TRY IT: There is one span to output from the data below: the lines starting at the line with "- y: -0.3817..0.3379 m" and ending at the line with "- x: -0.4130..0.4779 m". Output it exactly, ends included, nothing more.

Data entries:
★ ★ ★ ★ ★ ★ ★

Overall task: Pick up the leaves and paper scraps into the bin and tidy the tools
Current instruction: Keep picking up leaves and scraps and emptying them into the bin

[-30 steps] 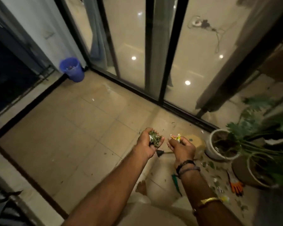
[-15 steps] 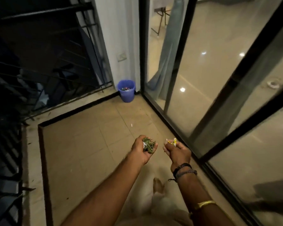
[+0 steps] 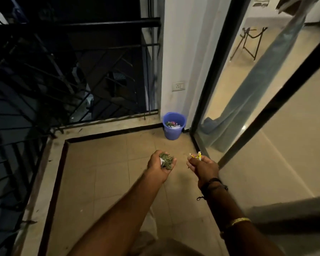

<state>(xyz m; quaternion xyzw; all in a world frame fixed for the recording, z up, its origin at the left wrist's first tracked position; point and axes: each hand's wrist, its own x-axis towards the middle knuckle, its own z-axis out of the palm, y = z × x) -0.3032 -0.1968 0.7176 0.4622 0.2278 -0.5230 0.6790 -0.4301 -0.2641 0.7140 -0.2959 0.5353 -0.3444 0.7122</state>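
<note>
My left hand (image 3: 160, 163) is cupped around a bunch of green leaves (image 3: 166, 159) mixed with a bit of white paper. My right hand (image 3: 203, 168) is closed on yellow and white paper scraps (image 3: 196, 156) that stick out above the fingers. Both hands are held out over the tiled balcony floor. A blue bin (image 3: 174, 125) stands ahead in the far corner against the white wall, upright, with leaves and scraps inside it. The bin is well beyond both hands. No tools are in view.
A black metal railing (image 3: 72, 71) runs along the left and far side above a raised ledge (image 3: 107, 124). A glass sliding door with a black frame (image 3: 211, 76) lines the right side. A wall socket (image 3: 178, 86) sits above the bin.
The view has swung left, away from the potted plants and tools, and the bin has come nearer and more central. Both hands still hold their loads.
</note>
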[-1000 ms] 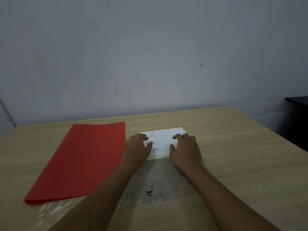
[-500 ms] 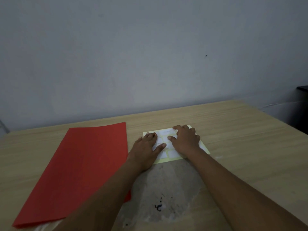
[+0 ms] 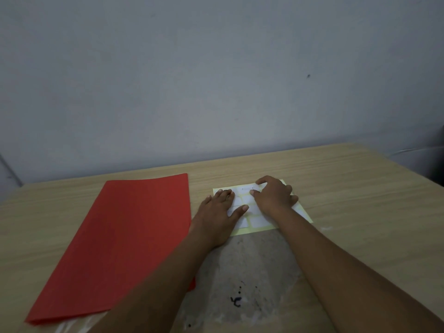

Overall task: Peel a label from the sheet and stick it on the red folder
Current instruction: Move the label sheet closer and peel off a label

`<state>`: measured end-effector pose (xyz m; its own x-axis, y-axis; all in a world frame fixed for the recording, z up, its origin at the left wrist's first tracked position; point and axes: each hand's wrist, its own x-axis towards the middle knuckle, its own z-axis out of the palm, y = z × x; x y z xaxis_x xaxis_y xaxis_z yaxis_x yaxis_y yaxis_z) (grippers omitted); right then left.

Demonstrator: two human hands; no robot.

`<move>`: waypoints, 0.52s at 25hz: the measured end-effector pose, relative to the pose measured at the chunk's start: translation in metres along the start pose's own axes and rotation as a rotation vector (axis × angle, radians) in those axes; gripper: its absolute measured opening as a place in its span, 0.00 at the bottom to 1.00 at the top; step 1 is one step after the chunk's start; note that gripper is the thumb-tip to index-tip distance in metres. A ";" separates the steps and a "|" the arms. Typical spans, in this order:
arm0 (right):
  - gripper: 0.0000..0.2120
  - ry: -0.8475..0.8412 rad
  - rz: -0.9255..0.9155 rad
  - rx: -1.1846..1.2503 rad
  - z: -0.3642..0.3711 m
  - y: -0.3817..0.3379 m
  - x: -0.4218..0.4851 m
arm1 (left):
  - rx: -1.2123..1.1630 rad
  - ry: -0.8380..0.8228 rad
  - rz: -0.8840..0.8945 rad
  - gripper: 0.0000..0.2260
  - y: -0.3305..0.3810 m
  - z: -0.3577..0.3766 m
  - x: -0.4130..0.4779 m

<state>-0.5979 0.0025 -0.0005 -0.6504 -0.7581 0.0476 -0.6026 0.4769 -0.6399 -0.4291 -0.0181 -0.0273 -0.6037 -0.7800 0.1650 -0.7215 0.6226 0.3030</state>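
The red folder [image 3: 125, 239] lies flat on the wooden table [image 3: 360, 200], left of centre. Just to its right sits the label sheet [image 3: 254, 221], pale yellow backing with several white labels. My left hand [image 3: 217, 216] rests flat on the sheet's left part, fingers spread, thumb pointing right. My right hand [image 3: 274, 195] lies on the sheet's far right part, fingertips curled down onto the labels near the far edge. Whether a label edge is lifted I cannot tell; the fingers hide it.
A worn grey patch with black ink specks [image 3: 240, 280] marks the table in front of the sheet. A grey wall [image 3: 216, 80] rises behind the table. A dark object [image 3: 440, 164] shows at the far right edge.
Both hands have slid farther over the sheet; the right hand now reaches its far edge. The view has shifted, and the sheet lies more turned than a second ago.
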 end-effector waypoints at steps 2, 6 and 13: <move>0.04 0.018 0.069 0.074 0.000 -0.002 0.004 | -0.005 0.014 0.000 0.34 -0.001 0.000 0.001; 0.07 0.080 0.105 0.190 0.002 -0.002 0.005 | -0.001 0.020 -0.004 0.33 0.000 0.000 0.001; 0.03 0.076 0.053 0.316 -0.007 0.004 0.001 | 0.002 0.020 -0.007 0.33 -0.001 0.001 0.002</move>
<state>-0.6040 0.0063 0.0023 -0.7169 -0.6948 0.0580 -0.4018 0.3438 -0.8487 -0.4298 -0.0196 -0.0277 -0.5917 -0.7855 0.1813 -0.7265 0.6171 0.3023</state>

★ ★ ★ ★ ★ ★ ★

YOUR SOLUTION:
  - y: -0.3817..0.3379 m
  - x: -0.4218..0.4851 m
arm1 (left):
  - rx: -1.2123..1.1630 rad
  - ry: -0.8380..0.8228 rad
  - rz: -0.8840..0.8945 rad
  - gripper: 0.0000..0.2260
  - y: -0.3305..0.3810 m
  - z: -0.3577..0.3766 m
  - x: -0.4130..0.4779 m

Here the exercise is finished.